Или то был какой-то звук? Ведь очень часто, случайно услышав фортепьяно, незнакомый голос, даже шарманку, наигрывающую на площади старомодный мотив, он вдруг молодел на двадцать лет, и грудь его наполнялась позабытой нежностью.

Этот призыв, неумолчный, неуловимый, почти раздражающий, продолжал звучать в нем. Что же такое вокруг него, рядом с ним могло оживить его чувства?

— Становится довольно прохладно, — сказал он, — давай походим.

Они встали и пошли дальше.

Он рассматривал сидевших на скамейках бедняков, которым стулья были не по карману.

Аннета теперь тоже разглядывала их, участливо расспрашивала Оливье об их жизни, о том, чем они занимаются, и удивлялась, что, несмотря на свой жалкий вид, они приходят бездельничать в этот прекрасный общественный парк.

И все глубже и глубже погружался Оливье в протекшие годы. Ему казалось, что над ухом у него жужжит насекомое и наполняет его слух смутным гулом минувших дней.

Видя, что он задумался, девушка спросила:

— Что с вами? Вам как будто взгрустнулось? Дрожь пробрала его до самого сердца. Кто произнес это? Она или ее мать? Нет, это не теперешний голос матери, это ее прежний голос, но так сильно изменившийся, что он узнал его только сейчас.

— Нисколько, мне с тобой очень весело: ты так мила и к тому же напоминаешь мне твою маму, — с улыбкой ответил он.

Как не заметил он до сих пор этот странный отголосок некогда столь знакомой ему речи, которую теперь он слышал из других уст?

— Поговори еще, — попросил он.

— О чем?

— Расскажи, чему учили тебя твои учительницы. Ты их любила?

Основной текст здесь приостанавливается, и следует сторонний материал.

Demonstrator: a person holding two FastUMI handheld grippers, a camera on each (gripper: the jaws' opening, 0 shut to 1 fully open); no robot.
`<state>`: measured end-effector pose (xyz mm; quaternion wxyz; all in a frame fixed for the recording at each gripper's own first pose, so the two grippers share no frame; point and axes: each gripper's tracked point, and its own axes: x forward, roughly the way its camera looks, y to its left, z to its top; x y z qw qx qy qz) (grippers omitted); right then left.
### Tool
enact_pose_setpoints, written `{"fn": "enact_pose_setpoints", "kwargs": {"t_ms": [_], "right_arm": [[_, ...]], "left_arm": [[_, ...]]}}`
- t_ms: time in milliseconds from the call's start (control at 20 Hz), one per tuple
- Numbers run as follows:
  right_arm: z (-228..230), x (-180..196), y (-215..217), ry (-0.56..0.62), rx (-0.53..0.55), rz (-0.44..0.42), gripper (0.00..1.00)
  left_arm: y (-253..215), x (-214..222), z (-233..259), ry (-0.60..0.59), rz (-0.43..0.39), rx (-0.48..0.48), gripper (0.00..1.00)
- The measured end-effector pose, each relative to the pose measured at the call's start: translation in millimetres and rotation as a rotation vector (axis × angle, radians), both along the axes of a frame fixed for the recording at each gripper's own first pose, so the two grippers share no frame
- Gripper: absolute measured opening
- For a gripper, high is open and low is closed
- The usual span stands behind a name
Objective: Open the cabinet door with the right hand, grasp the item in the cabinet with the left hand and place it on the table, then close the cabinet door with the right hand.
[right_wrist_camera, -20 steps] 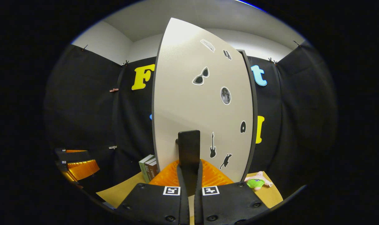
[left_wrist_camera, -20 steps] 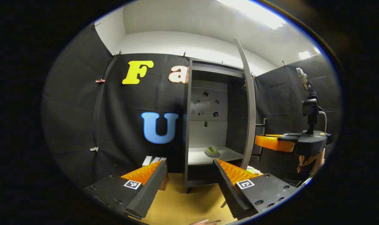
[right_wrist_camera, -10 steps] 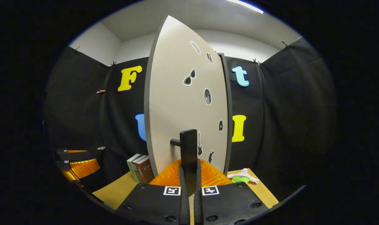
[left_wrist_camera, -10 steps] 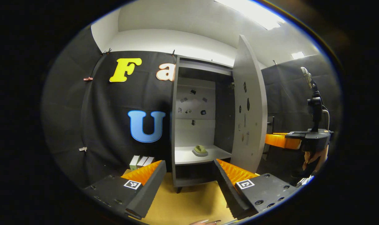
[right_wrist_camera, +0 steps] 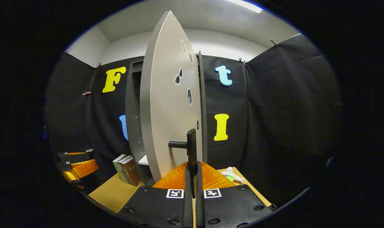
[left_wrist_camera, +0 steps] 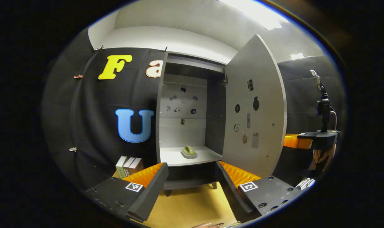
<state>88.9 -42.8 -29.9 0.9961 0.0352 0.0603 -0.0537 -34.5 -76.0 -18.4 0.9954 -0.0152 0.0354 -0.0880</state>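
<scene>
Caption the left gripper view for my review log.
Open left gripper faces the grey cabinet, door swung wide, small green item on its shelf.

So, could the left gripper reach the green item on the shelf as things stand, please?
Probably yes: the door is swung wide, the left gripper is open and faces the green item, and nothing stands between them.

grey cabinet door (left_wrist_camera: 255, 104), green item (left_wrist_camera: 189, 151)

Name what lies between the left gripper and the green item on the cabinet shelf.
In the left gripper view, between the left gripper and the green item lie only bare table and the shelf's front edge.
</scene>
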Motion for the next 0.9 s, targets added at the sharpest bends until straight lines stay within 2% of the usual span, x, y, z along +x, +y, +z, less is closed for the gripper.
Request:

Она снова принялась болтать.

А он, охваченный все возраставшим волнением, слушал, подстерегал, ловил среди фраз этой девочки, почти чуждой его сердцу, какое-нибудь слово, звук, смешок, которые, казалось, сохранились у нее такими же, какими они были в молодости у ее матери. Порою иные ее интонации заставляли его вздрагивать от изумления. Конечно, в их речи было такое различие, что он не сразу почувствовал сходство и часто даже совсем не улавливал его, но именно эта разница делала еще более явственными внезапно появлявшиеся интонации матери. До сих пор он дружеским, пытливым оком подмечал только схожесть их лиц, но теперь тайна этого воскресшего голоса так сливала их воедино, что он, отворачиваясь, чтобы не видеть больше лицо девушки, временами спрашивал себя: уж не графиня ли это говорит с ним, как говорила двенадцать лет тому назад?